→ **What is expected**:
Below are the records; copy exactly the stretch from the line containing "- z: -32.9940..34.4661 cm" through the line containing "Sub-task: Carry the", both ends included, and nothing else.

= = = = = = =

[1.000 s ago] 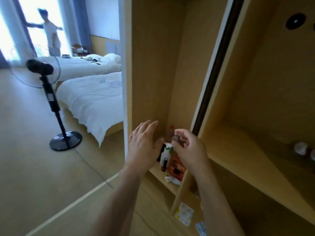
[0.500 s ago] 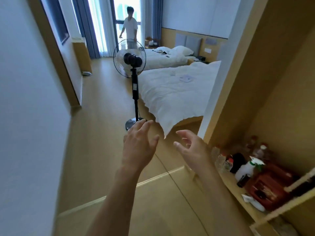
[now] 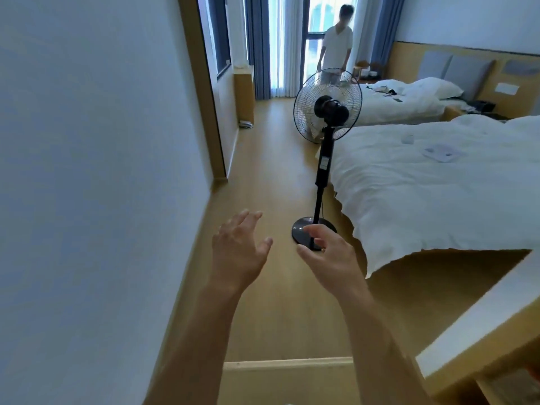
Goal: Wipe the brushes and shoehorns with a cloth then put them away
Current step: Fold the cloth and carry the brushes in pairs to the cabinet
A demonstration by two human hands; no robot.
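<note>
No brush, shoehorn or cloth shows in the head view. My left hand (image 3: 238,252) is held out in front of me over the wooden floor, fingers spread, holding nothing. My right hand (image 3: 330,254) is beside it, a hand's width to the right, fingers loosely curled and apart, also holding nothing. Both forearms reach up from the bottom of the frame.
A black standing fan (image 3: 327,112) stands just ahead on its round base (image 3: 304,229). A white bed (image 3: 438,185) fills the right, a second bed behind it. A white wall (image 3: 87,171) runs along the left. The cupboard edge (image 3: 482,325) is at lower right. A person (image 3: 336,45) stands by the window.
My view has swung left, away from the cupboard shelf with bottles, toward the room. My right hand has let go of the small thing it pinched; both hands now hang open over the floor.
</note>
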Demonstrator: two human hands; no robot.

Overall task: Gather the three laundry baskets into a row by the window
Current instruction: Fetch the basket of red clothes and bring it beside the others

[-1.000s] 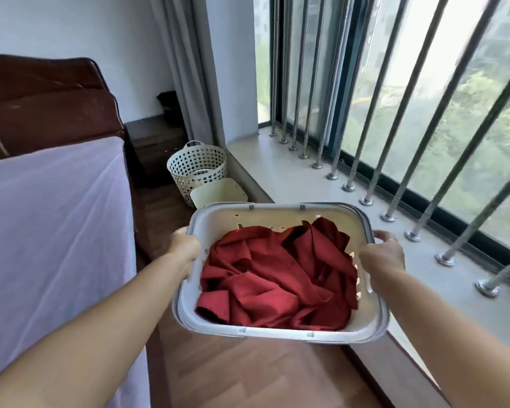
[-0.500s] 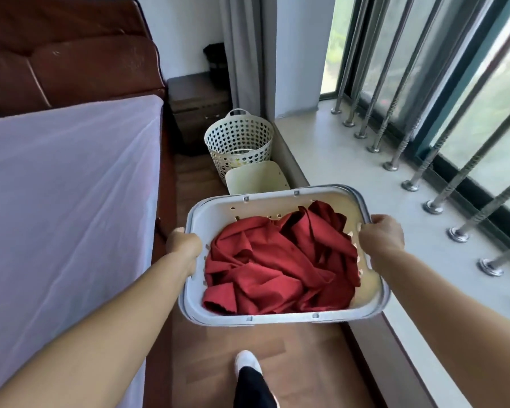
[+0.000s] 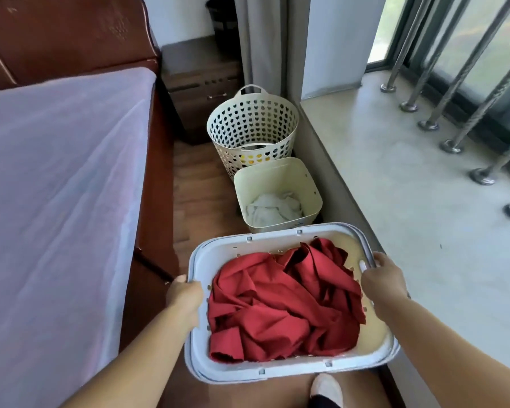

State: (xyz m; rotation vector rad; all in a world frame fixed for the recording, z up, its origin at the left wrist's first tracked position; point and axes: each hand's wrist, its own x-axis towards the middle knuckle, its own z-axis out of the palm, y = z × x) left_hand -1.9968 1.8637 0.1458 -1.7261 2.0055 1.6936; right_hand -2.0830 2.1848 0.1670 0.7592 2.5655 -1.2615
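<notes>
I hold a wide white rectangular laundry basket (image 3: 265,241) full of red cloth (image 3: 283,301) above the wooden floor. My left hand (image 3: 186,295) grips its left rim and my right hand (image 3: 380,278) grips its right rim. Just beyond it a small cream square basket (image 3: 277,178) with white cloth inside stands on the floor against the window ledge. Behind that stands a round cream perforated basket (image 3: 252,122) with handles, also beside the ledge. The held basket's far edge overlaps the square basket's near side in view.
A bed with a lilac sheet (image 3: 56,187) and brown frame fills the left. A dark nightstand (image 3: 200,81) and grey curtain (image 3: 259,39) stand at the back. The grey window ledge (image 3: 409,201) with metal bars (image 3: 454,92) runs along the right. My foot (image 3: 326,388) is below the basket.
I have walked forward along the narrow floor strip with the basket. The view has tilted down, and the two cream baskets now lie much closer, the square one showing its white cloth.
</notes>
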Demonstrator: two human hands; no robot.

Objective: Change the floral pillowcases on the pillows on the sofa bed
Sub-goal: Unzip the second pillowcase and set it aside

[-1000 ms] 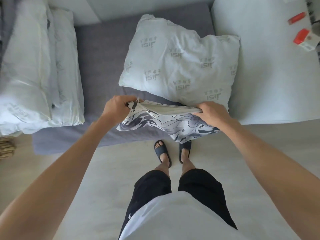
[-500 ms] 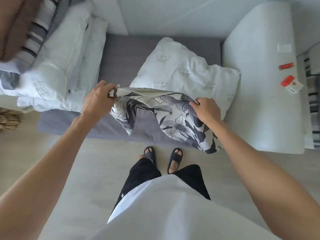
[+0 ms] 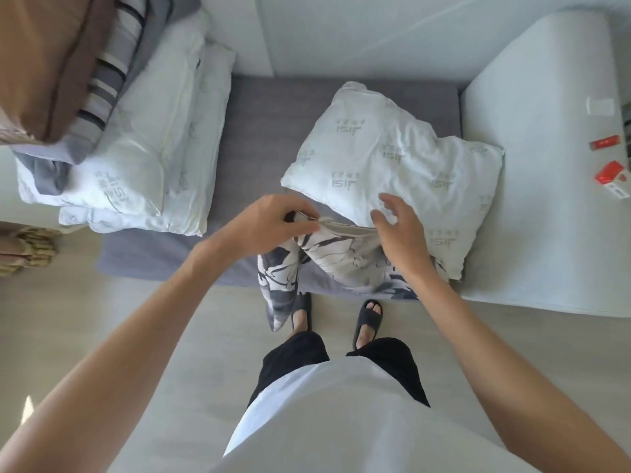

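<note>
Floral pillowcase (image 3: 345, 261) edge pinched in left hand (image 3: 273, 223), right hand (image 3: 397, 230) fingers spread loose over it, bare pillow (image 3: 392, 165) just behind.

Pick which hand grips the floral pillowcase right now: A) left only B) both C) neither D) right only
A: the left hand pinches the top edge of the floral pillowcase, while the right hand has its fingers spread loose above the cloth, over the edge of the bare white pillow, holding nothing.
</note>
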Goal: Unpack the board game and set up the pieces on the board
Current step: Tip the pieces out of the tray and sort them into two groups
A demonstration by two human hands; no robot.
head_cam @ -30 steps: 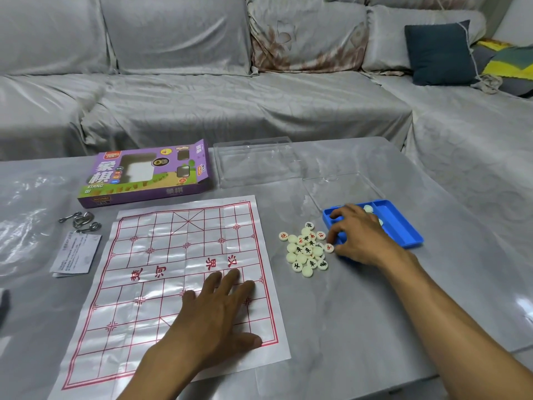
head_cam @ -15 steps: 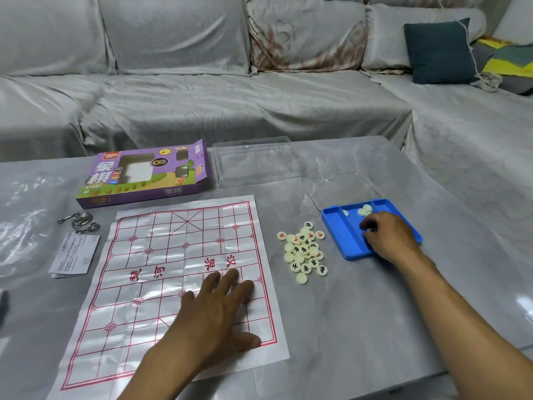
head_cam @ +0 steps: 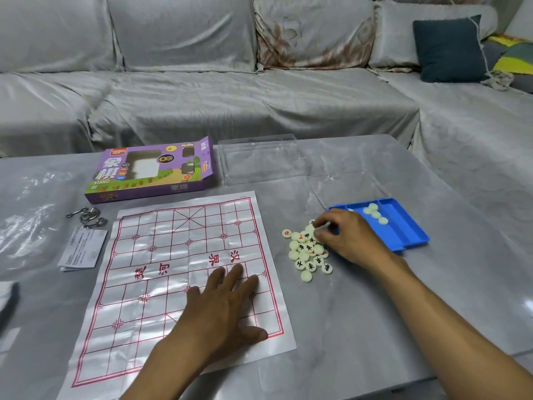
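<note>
Pieces (head_cam: 309, 251), cream discs with red or black characters, lie heaped on the table (head_cam: 360, 327) just right of the paper board (head_cam: 161, 255). Over the heap's far edge the right hand (head_cam: 347, 239) curls its fingers, pinching a disc. Flat on the board presses the left hand (head_cam: 223, 310), fingers straight. Right of the heap sits a blue tray (head_cam: 403, 229) holding a few discs; beyond the board lies the purple box (head_cam: 153, 171).

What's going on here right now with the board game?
A person is unpacking a xiangqi set. Their left hand lies flat on the paper board, holding it down. Their right hand, fingers curled, is at the pile of round pieces lying on the table between the board and the blue tray. A few pieces remain in the tray. No piece stands on the board yet. The purple box lies open behind it.
</note>
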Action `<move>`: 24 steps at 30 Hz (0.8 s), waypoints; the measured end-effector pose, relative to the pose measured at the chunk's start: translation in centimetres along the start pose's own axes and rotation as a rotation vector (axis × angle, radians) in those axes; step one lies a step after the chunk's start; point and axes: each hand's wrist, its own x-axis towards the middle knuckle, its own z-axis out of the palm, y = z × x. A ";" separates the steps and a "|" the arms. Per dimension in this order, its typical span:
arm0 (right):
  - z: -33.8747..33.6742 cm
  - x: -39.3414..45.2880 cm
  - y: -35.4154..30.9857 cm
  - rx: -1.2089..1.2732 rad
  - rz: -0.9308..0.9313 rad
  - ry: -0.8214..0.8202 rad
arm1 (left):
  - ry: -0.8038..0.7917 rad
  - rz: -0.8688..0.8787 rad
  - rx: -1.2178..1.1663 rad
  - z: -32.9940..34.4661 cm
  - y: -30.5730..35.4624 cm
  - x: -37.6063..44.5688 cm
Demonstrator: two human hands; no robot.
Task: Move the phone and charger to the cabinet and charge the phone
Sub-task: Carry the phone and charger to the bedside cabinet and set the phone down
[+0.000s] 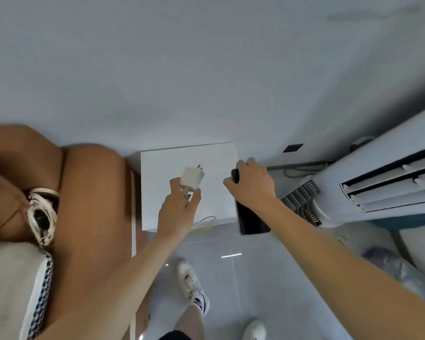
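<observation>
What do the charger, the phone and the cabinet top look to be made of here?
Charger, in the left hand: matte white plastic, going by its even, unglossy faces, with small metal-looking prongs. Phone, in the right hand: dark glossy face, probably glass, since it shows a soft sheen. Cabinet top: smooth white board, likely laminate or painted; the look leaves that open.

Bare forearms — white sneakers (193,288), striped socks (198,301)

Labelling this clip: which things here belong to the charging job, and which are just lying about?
Job: charger in left hand; phone in right hand; white cabinet.
Lying about: air conditioner; brown sofa; bag.
</observation>
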 end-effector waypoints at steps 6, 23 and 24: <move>6.7 9.5 -1.8 -0.018 -0.034 -0.028 | 0.019 -0.053 0.013 2.9 -5.2 6.4; 26.8 27.0 -2.1 0.007 -0.108 -0.071 | 0.074 -0.148 -0.013 13.3 -20.5 17.3; 27.4 27.5 -2.2 -0.004 -0.126 -0.057 | 0.081 -0.153 -0.038 13.6 -20.8 17.9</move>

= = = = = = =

→ **Output of the exercise**:
  - z: -32.9940..34.4661 cm
  - y: -30.5730..35.4624 cm
  - x: -37.6063..44.5688 cm
Demonstrator: two human hands; no robot.
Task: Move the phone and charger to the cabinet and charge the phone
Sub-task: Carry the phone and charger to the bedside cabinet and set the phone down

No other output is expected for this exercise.